Cook found his answer when he joined Apple in 1998 under CEO Steve Jobs. He connected instantly with the company’s uniquely clear and decisive mission.

“It was just that simple: serve humanity. It was in that moment, after 15 years of searching, something clicked,” Cook said. To illustrate that mission and its challenges, he told a more recent story about rebuffing a shareholder who objected to Apple’s unprofitable environmental initiatives. According to Cook, he ultimately told the critic that he “shouldn’t own Apple stock.”

Cook called on the new MIT grads to marshal their skills to help tackle issues from cancer to inequality to climate change. But he cautioned that “technology alone isn’t the solution. And sometimes it’s even part of the problem.” Among the problems bred by technology, Cook cited were “threats to our security, threats to our privacy, fake news, and social media that becomes anti-social.” He continued that, “Sometimes the very technology that is meant to connect us, divides us.”
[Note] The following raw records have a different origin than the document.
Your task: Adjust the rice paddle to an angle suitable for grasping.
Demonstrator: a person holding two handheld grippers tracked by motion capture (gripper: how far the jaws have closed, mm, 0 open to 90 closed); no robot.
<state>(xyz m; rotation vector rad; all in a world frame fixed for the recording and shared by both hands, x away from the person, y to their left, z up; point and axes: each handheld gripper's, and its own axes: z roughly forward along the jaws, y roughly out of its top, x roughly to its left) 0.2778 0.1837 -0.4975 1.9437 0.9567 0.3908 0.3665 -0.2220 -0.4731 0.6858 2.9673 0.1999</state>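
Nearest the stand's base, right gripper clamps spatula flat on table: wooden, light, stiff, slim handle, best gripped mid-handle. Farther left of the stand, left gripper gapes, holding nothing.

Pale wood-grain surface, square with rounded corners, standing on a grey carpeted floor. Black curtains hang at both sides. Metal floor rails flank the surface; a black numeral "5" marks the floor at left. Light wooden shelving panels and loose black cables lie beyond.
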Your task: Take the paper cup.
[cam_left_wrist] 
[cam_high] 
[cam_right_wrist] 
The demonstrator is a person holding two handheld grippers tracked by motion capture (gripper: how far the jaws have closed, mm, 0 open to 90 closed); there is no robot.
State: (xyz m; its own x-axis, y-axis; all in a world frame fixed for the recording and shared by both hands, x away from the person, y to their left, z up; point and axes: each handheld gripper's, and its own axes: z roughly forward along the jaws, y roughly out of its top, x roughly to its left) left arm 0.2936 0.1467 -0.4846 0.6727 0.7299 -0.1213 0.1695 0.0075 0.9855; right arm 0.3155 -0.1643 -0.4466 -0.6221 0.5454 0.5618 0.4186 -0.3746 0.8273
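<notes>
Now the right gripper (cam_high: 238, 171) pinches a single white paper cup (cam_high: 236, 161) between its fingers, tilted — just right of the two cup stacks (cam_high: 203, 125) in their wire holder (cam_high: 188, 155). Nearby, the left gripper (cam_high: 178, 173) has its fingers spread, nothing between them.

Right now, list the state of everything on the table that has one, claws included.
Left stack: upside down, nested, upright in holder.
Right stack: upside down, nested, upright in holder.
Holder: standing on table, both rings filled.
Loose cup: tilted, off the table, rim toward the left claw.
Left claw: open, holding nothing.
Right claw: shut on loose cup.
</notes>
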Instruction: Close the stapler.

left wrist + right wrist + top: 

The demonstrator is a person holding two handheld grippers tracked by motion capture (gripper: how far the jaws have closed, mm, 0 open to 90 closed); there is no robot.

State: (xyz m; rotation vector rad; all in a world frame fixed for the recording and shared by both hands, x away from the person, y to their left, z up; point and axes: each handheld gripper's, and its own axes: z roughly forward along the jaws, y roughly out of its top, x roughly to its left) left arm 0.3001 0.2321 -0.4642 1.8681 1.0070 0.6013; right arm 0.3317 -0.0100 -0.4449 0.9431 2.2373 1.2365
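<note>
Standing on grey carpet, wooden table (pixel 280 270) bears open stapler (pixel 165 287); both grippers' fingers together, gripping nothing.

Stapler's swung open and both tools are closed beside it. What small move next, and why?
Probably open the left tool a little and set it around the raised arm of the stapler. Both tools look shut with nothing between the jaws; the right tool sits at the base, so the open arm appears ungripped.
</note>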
As an alternative, Cook reiterated Jobs’ frequent dictum that technology should be guided by the insights of the humanities and liberal arts. “If science is a search in the darkness,” said Cook, “then the humanities are a candle that shows us where we’ve been, and the danger that lies ahead.”

Though the road ahead is fraught, Cook said he is “optimistic, because I believe in your generation, your passion, your journey.”

Cook’s speech wasn’t all grim warnings and grand challenges. He also worked in mild jabs at both Windows computers and President Donald Trump, applauding MIT pranksters who had “obviously . . . taken over the President’s Twitter account. I can tell college students are behind it because most of the tweets happen at 3 a.m.”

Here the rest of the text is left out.